EXERCISE PROMPT: Leave out all pictures while repeating the records exactly and completely.

START INFORMATION

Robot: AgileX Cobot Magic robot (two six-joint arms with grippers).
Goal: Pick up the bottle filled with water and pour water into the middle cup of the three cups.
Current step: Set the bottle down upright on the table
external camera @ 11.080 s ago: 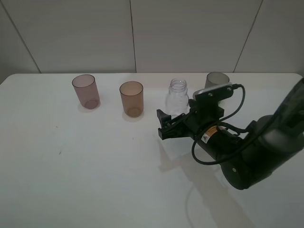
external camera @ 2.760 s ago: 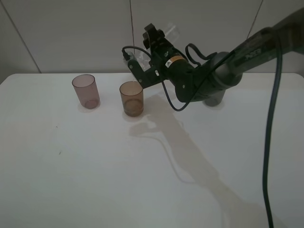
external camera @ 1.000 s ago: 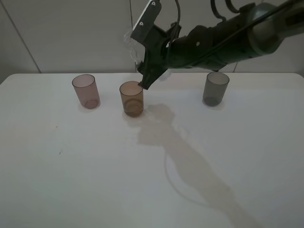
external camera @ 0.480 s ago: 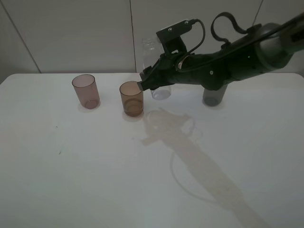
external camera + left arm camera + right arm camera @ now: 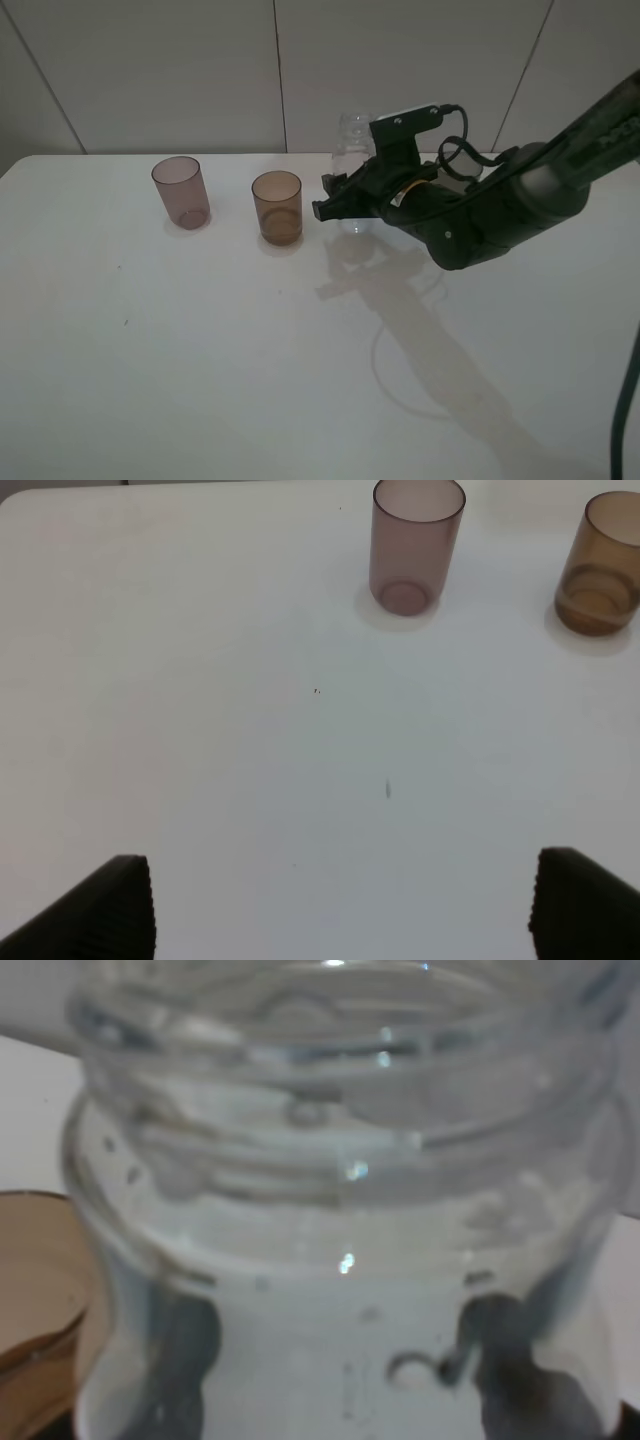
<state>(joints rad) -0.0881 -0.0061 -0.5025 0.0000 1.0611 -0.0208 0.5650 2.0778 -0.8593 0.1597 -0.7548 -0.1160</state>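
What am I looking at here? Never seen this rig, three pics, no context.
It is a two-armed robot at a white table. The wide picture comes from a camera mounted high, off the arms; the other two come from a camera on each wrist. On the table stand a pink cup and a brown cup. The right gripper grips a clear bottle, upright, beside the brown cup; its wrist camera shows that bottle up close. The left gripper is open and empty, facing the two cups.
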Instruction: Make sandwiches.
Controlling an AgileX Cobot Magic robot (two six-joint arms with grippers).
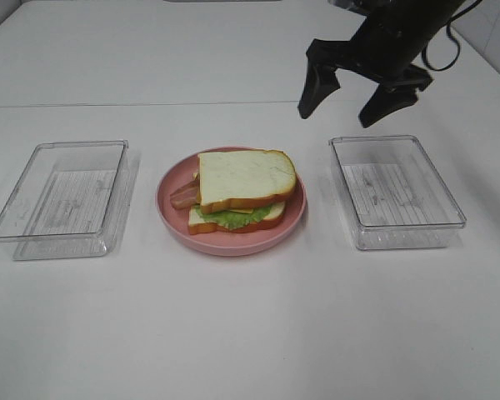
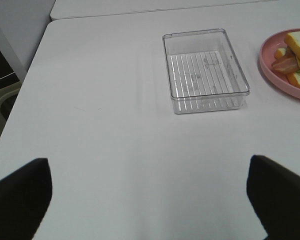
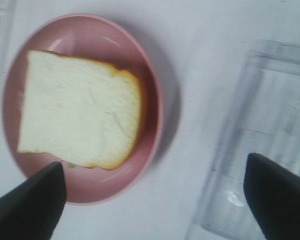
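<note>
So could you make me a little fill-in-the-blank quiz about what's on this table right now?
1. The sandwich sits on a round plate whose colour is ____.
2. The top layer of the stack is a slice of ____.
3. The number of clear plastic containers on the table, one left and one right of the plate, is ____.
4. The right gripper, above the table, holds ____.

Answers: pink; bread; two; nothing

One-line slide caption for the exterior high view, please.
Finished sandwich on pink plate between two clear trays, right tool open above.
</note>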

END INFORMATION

TASK SOLUTION:
Robot: AgileX Cobot Magic robot (two six-joint arms with grippers).
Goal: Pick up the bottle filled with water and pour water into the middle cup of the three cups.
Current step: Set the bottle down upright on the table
external camera @ 11.080 s ago: 
external camera @ 2.760 s ago: 
external camera @ 1.000 s ago: 
external camera @ 0.480 s ago: 
external camera + left arm camera + right arm camera @ now: 
<state>(joints rad) -0.0881 -0.0061 -0.5025 0.0000 1.0611 -0.0208 0.5650 2.0778 -0.8593 0.1597 -0.7548 -0.1160</state>
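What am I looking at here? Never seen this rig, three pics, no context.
It is a two-armed robot at a white table. The wide picture comes from a camera mounted high, off the arms; the other two come from a camera on each wrist. On the table stand a pink cup and a brown cup. The right gripper grips a clear bottle, upright, beside the brown cup; its wrist camera shows that bottle up close. The left gripper is open and empty, facing the two cups.
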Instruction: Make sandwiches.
Controlling an AgileX Cobot Magic robot (two six-joint arms with grippers).
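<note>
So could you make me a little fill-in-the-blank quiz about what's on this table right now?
1. The sandwich sits on a round plate whose colour is ____.
2. The top layer of the stack is a slice of ____.
3. The number of clear plastic containers on the table, one left and one right of the plate, is ____.
4. The right gripper, above the table, holds ____.

Answers: pink; bread; two; nothing

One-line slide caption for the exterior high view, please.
Finished sandwich on pink plate between two clear trays, right tool open above.
</note>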

The exercise is fully answered.